Output exactly the lines that come between the start of the material and the line containing "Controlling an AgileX", both ends included, with the pictures omitted.
Start of Block
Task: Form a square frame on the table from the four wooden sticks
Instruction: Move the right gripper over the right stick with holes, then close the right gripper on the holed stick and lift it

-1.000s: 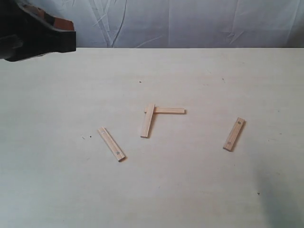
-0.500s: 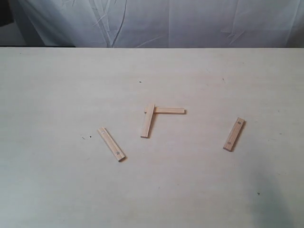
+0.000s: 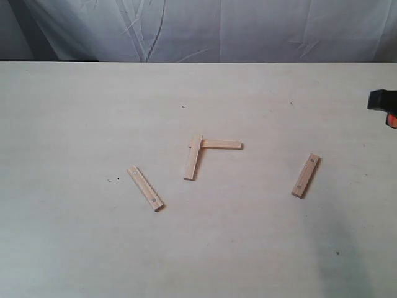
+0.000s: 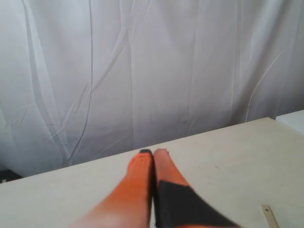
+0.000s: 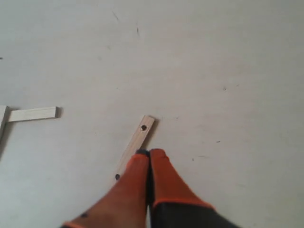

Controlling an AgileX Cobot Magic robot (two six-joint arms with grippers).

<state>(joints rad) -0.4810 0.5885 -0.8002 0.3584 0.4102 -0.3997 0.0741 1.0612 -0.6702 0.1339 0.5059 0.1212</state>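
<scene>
On the tabletop (image 3: 74,248), the left stick (image 3: 146,188) is lying diagonally, near end rightward; the right stick (image 3: 306,176) is slanting oppositely. Behind, the centre stick (image 3: 193,158) is running near-to-far, meeting a crosswise stick (image 3: 222,144). The left claw (image 4: 153,152) and right claw (image 5: 150,153) are sitting fully closed, gripping nothing.

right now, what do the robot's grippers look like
Both look alike. The left gripper has two slim orange fingers tapering to rounded tips, and a black section nearer the wrist. The right gripper has the same orange fingers over black. No cables or markings show.
</scene>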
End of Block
__OUTPUT OF THE TASK__:
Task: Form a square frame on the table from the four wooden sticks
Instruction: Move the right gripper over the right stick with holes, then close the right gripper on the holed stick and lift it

-1.000s: 
-0.500s: 
+0.000s: 
+0.000s: 
+0.000s: 

Controlling an AgileX Cobot Magic robot (two six-joint arms with grippers).

This exercise is complete.